Instructions to follow → The data beneath this task is to be duplicated exactly, in its entirety.
··· The data ···
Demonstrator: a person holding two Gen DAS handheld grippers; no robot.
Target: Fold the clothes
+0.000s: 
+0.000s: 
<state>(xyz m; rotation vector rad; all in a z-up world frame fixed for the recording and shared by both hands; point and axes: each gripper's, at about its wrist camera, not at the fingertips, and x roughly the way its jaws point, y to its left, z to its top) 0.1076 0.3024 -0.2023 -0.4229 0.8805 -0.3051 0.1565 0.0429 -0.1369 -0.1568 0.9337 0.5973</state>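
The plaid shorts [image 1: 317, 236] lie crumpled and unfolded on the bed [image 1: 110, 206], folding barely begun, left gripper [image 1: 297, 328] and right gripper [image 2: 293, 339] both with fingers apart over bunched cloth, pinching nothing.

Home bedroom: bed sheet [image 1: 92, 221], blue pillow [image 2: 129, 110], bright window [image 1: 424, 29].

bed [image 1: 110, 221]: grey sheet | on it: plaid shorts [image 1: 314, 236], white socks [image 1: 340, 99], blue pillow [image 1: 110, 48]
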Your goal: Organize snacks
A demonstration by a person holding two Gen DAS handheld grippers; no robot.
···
Your response →
Demonstrator: a person holding two Gen DAS handheld grippers; no robot.
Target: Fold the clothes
+0.000s: 
+0.000s: 
<state>(xyz m; rotation vector rad; all in a z-up world frame fixed for the recording and shared by both hands; point and axes: each gripper's, at about its wrist camera, not at the fingertips, and x roughly the way its jaws point, y to its left, z to its top) 0.1076 0.3024 -0.2023 -0.4229 0.8805 -0.3051 0.1565 0.0429 -0.1369 -0.1568 0.9337 0.5973</state>
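The plaid shorts [image 1: 317, 236] lie crumpled and unfolded on the bed [image 1: 110, 206], folding barely begun, left gripper [image 1: 297, 328] and right gripper [image 2: 293, 339] both with fingers apart over bunched cloth, pinching nothing.

Home bedroom: bed sheet [image 1: 92, 221], blue pillow [image 2: 129, 110], bright window [image 1: 424, 29].

bed [image 1: 110, 221]: grey sheet | on it: plaid shorts [image 1: 314, 236], white socks [image 1: 340, 99], blue pillow [image 1: 110, 48]
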Your goal: Organize snacks
A demonstration by a person holding two Gen DAS handheld grippers; no robot.

With this, the answer is finished.